*Problem*.
Determine how many lines in the material below contain the string "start", then state only that count.

BEGIN Source material

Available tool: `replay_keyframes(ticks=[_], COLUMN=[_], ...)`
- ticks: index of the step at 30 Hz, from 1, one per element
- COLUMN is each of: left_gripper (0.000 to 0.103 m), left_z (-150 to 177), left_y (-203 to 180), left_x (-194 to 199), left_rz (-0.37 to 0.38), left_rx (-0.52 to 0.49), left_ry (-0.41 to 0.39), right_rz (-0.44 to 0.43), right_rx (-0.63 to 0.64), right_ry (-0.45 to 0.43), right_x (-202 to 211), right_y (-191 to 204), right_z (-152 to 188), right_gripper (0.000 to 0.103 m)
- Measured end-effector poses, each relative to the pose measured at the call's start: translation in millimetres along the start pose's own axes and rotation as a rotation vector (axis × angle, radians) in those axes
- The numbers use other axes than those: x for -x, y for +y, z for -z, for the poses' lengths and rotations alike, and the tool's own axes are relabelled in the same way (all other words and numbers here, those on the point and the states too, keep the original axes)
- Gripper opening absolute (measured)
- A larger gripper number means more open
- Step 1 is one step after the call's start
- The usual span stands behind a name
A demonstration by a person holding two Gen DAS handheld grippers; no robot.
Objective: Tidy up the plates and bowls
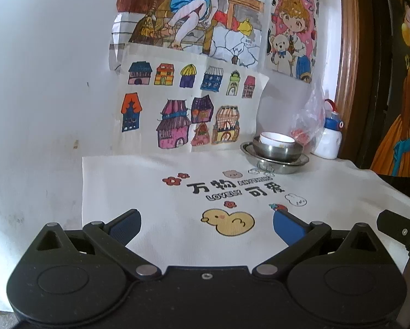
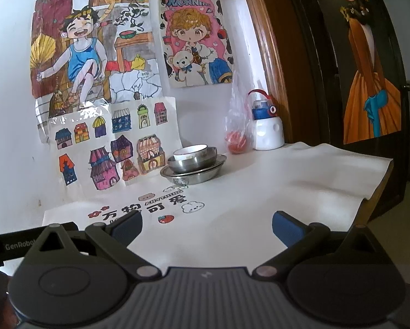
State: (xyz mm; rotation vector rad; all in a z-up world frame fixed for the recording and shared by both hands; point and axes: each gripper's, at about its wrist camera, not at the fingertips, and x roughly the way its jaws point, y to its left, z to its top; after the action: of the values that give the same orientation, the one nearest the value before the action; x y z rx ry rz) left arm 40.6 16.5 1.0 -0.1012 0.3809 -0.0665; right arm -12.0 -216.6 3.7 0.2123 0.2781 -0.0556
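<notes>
Far ahead by the wall: nested stack (image 1: 274, 153) (image 2: 194, 164), well apart from my grippers, left (image 1: 207, 226) and right (image 2: 207, 226), both spread, empty; neither clearly nearer.

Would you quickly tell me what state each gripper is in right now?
Left gripper: open, holding nothing, above the tablecloth.
Right gripper: open, holding nothing; the stacked bowls sit untouched ahead.
</notes>
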Motion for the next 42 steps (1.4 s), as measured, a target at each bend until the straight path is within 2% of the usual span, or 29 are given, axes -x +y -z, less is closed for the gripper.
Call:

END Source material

*Answer for the task*.
2